Ben üniversite ikinci yada üçüncü sınıftayım. Bilkent'de Müzik ve Sahne Sanatları Fakültesi'nin içinde Mozart kafe vardır ki okulda orada Kievski yemeyen, limonata içmeyen yoktur yani. Muhteşem yemekleri vardır. Fırsat buldukça gideriz öğle arasında. Yine bir öğlen yemeğe gittik arkadaşlarla. Arka masaya bir grup tiyatro öğrencisi gelip oturdu. Belli ki kalabalıklar ve aralarında hocam diye hitap ettikleri biri de var.

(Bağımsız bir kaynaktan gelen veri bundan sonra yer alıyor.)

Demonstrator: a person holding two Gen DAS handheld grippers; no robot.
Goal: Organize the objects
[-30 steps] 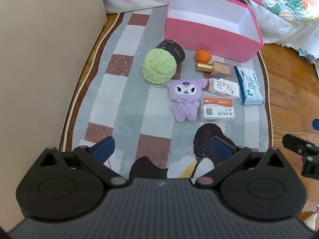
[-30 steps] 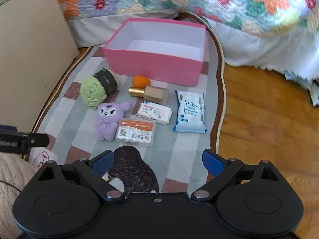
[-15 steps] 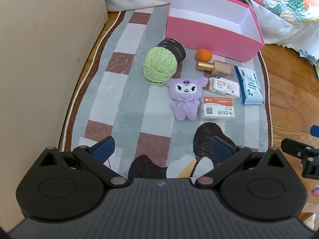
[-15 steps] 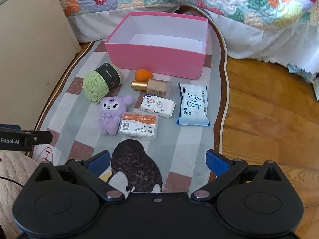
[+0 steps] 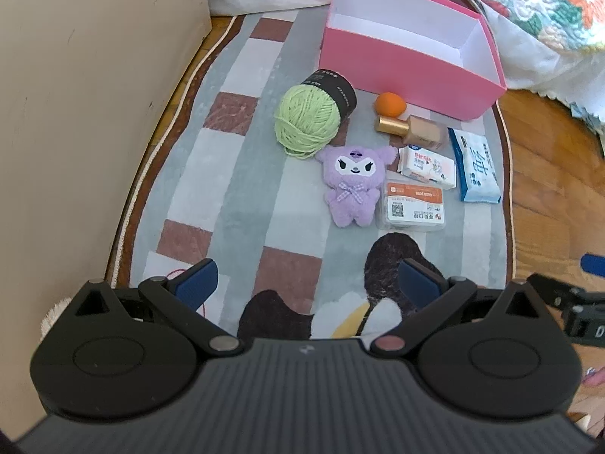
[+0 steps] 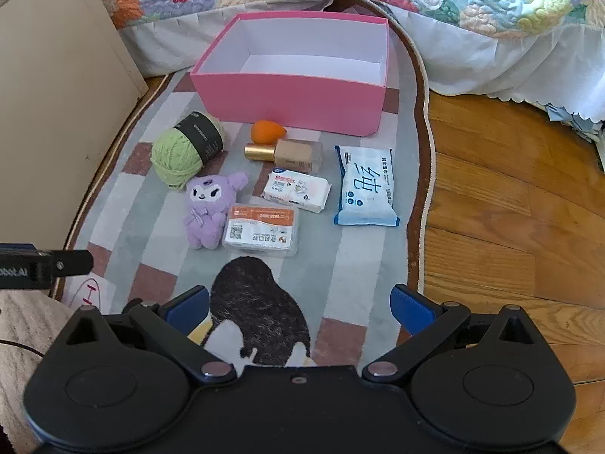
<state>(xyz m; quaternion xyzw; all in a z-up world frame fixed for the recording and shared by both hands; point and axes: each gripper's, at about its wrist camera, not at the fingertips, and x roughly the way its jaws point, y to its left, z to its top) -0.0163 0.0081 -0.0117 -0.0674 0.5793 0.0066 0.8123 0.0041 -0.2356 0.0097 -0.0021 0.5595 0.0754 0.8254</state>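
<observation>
on the rug [image 6: 351, 276], the foundation bottle [image 6: 291, 153] lies on its side in front of the pink box [image 6: 291, 102], long axis across, gold cap toward the yarn ball [image 6: 185, 151]. the left gripper [image 5: 308, 283] and right gripper [image 6: 298, 306] hover released, holding nothing.

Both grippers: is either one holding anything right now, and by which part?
Nothing is held. The left gripper and right gripper both stand open and empty above the rug.
</observation>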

Arkam onlara dönük ama seslerini çok rahat duyuyorum. Öğrencilerden biri "Hocam siz buraya buyrun lütfen" dedi. Bir diğeri "Hocam lütfen siz rahatsız olmayın. Ben alayım yemeğinizi. Ne arzu edersiniz acaba?" diye sordu. İşte o anda tam arkamda son derece tanıdık ve gür bir ses "BİR PİZZA ALABİLİR MİYİM LÜTFEN" diye cevap verdi. Allahım, büyük Allahım!!! Olamaz, yoksa yoksa bu ses O'na mı ait? Bir insan bu kadar anlamlı, bu kadar şiirsel pizza isteyebilir mi? Belli ki Çetin Tekindor'un muhteşem sesine aşina olan yalnız ben değildim. Birden, her zaman bir derbi maçının tribününü andıran Mozart Kafe'nin kalabalık ve gürültülü güruhu içinde bir sessizlik oldu. Masalardan yükselen kafalar yavaşça o sesin geldiği yöne döndü. Bende döndüm. Evet kesinlikle O'ydu. Gidip yanına "Merhaba, ben sizin en büyük hayranlarınızdan biriyim." demek istedim. Ama tabii ki cesaret edemedim. Eh adamcağız eminim bunalmıştır benim gibi yemek zamanı rahatsız eden mendebur hayranlardan. Onunla tanışamadım ama aynı ortamda yemek yemek şerefine nail oldum:)) Eh şimdi Ankara'ya gelmiş tekrar kaçırır mıyım?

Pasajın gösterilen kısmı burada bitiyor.